WORK TASK: An exact copy of all the data below is needed.
========================================
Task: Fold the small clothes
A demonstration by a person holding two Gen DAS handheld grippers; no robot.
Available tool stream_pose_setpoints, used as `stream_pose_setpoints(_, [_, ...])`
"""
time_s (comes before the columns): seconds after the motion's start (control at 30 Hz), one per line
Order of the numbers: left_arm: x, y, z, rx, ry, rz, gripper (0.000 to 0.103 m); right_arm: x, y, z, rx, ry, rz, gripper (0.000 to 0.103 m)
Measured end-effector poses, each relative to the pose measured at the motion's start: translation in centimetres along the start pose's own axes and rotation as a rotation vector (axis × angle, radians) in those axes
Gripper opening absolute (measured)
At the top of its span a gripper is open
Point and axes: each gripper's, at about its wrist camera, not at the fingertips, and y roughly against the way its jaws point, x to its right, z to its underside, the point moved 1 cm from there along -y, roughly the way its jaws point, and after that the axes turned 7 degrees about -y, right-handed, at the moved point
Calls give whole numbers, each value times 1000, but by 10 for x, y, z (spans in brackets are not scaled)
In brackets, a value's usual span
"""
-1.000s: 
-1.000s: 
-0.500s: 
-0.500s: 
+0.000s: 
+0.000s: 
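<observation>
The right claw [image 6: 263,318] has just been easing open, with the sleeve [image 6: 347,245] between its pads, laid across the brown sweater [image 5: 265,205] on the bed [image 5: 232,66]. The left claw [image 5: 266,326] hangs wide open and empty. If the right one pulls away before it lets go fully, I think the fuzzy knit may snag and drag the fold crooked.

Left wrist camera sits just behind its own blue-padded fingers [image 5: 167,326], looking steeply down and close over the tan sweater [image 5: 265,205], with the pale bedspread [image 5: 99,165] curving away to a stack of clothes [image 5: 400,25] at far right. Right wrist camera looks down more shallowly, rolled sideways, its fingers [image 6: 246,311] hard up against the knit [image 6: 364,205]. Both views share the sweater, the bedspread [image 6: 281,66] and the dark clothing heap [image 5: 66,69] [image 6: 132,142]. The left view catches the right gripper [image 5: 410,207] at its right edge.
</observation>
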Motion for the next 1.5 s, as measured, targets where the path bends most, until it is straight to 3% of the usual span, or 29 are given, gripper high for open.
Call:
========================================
WRITTEN REPLY:
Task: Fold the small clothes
A demonstration by a person holding two Gen DAS handheld grippers; no robot.
Available tool stream_pose_setpoints, used as `stream_pose_setpoints(_, [_, ...])`
"""
time_s (comes before the columns): seconds after the motion's start (control at 30 Hz), one per line
Order of the numbers: left_arm: x, y, z, rx, ry, rz, gripper (0.000 to 0.103 m); right_arm: x, y, z, rx, ry, rz, gripper (0.000 to 0.103 m)
Measured end-effector poses, each relative to the pose measured at the motion's start: translation in centimetres along the start pose's own axes and rotation as a rotation vector (axis × angle, radians) in those axes
Gripper opening absolute (measured)
At the top of its span a gripper is open
Point and axes: each gripper's, at about its wrist camera, not at the fingertips, and y roughly against the way its jaws point, x to its right, z to its underside, the point moved 1 cm from there along -y, roughly the way its jaws point, and after that the axes turned 7 degrees about -y, right-handed, at the moved point
Calls give whole numbers, each value times 1000, but by 10 for x, y, z (spans in brackets are not scaled)
In brackets, a value's usual span
"""
-1.000s: 
-1.000s: 
-0.500s: 
-0.500s: 
+0.000s: 
+0.000s: 
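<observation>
The right claw [image 6: 263,318] has just been easing open, with the sleeve [image 6: 347,245] between its pads, laid across the brown sweater [image 5: 265,205] on the bed [image 5: 232,66]. The left claw [image 5: 266,326] hangs wide open and empty. If the right one pulls away before it lets go fully, I think the fuzzy knit may snag and drag the fold crooked.

Left wrist camera sits just behind its own blue-padded fingers [image 5: 167,326], looking steeply down and close over the tan sweater [image 5: 265,205], with the pale bedspread [image 5: 99,165] curving away to a stack of clothes [image 5: 400,25] at far right. Right wrist camera looks down more shallowly, rolled sideways, its fingers [image 6: 246,311] hard up against the knit [image 6: 364,205]. Both views share the sweater, the bedspread [image 6: 281,66] and the dark clothing heap [image 5: 66,69] [image 6: 132,142]. The left view catches the right gripper [image 5: 410,207] at its right edge.
</observation>
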Motion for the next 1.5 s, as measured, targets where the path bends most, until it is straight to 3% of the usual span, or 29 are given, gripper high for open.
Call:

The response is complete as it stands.